O açúcar de beterraba, subsidiado pela Europa, arrebatou nosso país do
mercado açucareiro, derivado da cana de açúcar, trabalho agrícola e
industrial precário e eventual que mantinha aos trabalhadores
açucareiros no desemprego por grande parte do tempo. Os Estados
Unidos, por seu lado, se apoderou de nossas melhores terras e suas
empresas eram donas da indústria. Um dia, abruptamente, nos despojaram
da quota açucareira e bloquearam nosso país para esmagar a Revolução e
a independência de Cuba.
Hoje, o Brasil desenvolveu o cultivo da cana de açúcar, da soja e do
milho com máquinas de alto rendimento que podem ser empregadas nesses
cultivos com altíssima produtividade. Um dia, quando observei a
filmagem de uma extensão de 40 mil hectares de terra em Ciego de Ávila
dedicada ao cultivo da soja em rotação com milho, onde tentavam
trabalhar durante todo o ano, exclamei: é o ideal de uma empresa
agrícola socialista, altamente mecanizada com elevada produtividade
por home/por hectare.
Os problemas da agricultura e suas instalações no Caribe são os
furacões que, em número crescente, arrasam seu território.

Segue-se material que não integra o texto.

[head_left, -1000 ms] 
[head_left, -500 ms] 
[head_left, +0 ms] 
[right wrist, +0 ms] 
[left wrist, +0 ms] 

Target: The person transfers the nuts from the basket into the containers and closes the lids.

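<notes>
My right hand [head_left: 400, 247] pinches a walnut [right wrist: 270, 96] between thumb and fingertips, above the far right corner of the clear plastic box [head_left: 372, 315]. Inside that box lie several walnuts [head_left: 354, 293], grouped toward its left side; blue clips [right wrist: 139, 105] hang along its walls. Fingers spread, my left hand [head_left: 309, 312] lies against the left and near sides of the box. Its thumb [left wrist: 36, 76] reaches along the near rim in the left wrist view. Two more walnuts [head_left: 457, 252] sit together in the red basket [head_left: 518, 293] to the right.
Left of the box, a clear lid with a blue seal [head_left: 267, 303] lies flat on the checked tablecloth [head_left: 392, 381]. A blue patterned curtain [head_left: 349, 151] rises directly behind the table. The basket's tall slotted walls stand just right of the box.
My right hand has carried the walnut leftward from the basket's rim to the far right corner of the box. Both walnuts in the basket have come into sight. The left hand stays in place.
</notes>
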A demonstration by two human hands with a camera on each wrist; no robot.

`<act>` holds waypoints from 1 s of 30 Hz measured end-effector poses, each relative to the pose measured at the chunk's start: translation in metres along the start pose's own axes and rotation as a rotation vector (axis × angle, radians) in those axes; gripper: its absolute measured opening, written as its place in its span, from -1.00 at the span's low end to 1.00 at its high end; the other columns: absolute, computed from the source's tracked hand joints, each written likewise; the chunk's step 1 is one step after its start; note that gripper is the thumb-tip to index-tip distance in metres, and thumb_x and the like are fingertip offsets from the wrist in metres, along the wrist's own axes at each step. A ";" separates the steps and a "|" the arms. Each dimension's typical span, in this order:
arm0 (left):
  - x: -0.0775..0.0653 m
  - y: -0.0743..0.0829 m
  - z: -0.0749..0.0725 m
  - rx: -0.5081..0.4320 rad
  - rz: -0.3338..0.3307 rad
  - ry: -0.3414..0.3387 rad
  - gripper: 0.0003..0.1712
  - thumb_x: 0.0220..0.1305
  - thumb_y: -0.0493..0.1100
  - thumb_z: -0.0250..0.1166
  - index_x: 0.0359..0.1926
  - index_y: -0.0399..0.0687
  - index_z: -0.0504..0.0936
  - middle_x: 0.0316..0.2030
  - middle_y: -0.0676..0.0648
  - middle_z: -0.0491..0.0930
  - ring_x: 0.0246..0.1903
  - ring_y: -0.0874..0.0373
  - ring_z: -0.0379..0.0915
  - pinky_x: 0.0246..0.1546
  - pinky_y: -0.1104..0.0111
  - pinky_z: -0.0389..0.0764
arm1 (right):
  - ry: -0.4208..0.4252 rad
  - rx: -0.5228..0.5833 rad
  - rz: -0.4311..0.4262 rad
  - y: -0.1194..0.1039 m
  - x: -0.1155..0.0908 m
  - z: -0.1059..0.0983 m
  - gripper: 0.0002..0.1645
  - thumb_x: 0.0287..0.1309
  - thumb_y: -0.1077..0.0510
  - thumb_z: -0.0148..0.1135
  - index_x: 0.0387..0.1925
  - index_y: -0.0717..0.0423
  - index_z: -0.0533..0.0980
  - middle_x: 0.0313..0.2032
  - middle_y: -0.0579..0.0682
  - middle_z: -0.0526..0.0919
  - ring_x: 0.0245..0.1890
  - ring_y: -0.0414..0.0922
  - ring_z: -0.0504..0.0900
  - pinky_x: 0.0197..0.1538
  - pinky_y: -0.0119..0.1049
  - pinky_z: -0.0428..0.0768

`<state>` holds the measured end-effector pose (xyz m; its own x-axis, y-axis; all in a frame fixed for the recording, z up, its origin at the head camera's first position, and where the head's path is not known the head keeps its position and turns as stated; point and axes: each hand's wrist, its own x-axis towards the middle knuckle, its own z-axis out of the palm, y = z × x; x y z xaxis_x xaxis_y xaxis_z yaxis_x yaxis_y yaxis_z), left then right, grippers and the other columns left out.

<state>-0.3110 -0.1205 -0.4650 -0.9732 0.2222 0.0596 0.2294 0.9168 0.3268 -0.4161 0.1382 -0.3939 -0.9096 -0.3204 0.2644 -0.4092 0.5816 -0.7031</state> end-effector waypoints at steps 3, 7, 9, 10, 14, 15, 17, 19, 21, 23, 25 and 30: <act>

Também nosso país elaborou e assinou com o Brasil o financiamento e
construção de um moderníssimo porto em Mariel, que será de enorme
importância para nossa economia.
Na Venezuela, estão utilizando a tecnologia agrícola e industrial
brasileira para produzir açúcar e utilizar o bagaço como fonte de
energia termoelétrica. São equipamentos de tecnologia avançada que
trabalham também em uma empresa socialista. Na República Bolivariana
utilizam o etanol para melhorar o efeito ambientalmente nocivo da
gasolina.
O capitalismo desenvolveu as sociedades de consumo e também o
desperdício de combustível que engendrou o risco de uma dramática
mudança climática. A natureza tardou 400 milhões de anos em criar o
que nossa espécie está consumindo em apenas dois séculos. A ciência
não resolveu o problema da energia que substituirá a que hoje é gerada
pelo petróleo; ninguém sabe quanto tempo requererá e quanto custaria
resolvê-lo a tempo. Disporá dele? Isso foi discutido em Copenhague, e
a Cúpula foi um fracasso total.
Lula me contou que quando o etanol custa 70% do valor da gasolina, já
não é negócio produzi-lo. Expressou que o Brasil, ao dispor do maior
bosque do planeta, reduzirá progressivamente o desflorestamento em 80%
Hoje, possui a maior tecnologia do mundo para perfurar o mar e pode
extrair combustível situado a uma profundidade de sete mil metros de
água e fundo marinho. Há 30 anos isso soaria a ficção científica.
Explicou os programas educacionais de alto nível que o Brasil se
propõe a levar adiante. Valoriza o papel da China na esfera mundial.
Declarou com orgulho que o intercâmbio comercial com esse país se
eleva a 40 bilhões de dólares.
Uma coisa é indiscutível: o operário metalúrgico converteu-se
atualmente em um estadista destacado e prestigiado, cuja voz é
escutada com respeito em todas as reuniões internacionais.
Está orgulhoso por ter recebido a honra dos Jogos Olímpicos a ser
realizados no Brasil em 2016, em virtude do excelente programa
apresentado na Dinamarca. Também será sede do Mundial de Futebol, em
2014. Tudo isso foi fruto dos projetos apresentados pelo Brasil, que
superaram os de seus competidores.
Uma grande prova de seu desprendimento foi a renúncia à reeleição, e
confia que o Partido dos Trabalhadores continuará governando o Brasil.
Alguns invejosos de seu prestígio e de sua glória, e, pior ainda, os
que estão a serviço do império, o criticaram por visitar Cuba.
Utilizaram para isso calúnias vitais que há meio século são usadas
contra Cuba.
Lula sabe que há muitos anos em nosso país jamais ninguém foi
torturado; jamais se ordenou o assassinato de um adversário; jamais se
mentiu para o povo. Tem a segurança de que a verdade é companheira
inseparável de seus amigos cubanos.
De Cuba partiu rumo a nosso vizinho Haiti. A ele informamos nossas
ideias sobre o que propomos com relação a um programa sustentável,
eficiente, especialmente importante e muito econômico para o Haiti.
Ele sabe que mais de cem mil haitianos foram atendidos por nossos
médicos e pelos graduados na Escola Latinoamericana de medicina de
Cuba após o terremoto. Falamos de coisas sérias; conheço seus ardentes
desejos de ajudar a esse nobre e sofrido povo.
Guardarei uma inabalável recordação de meu último encontro com o
Presidente do Brasil e não vacilo em proclamá-lo.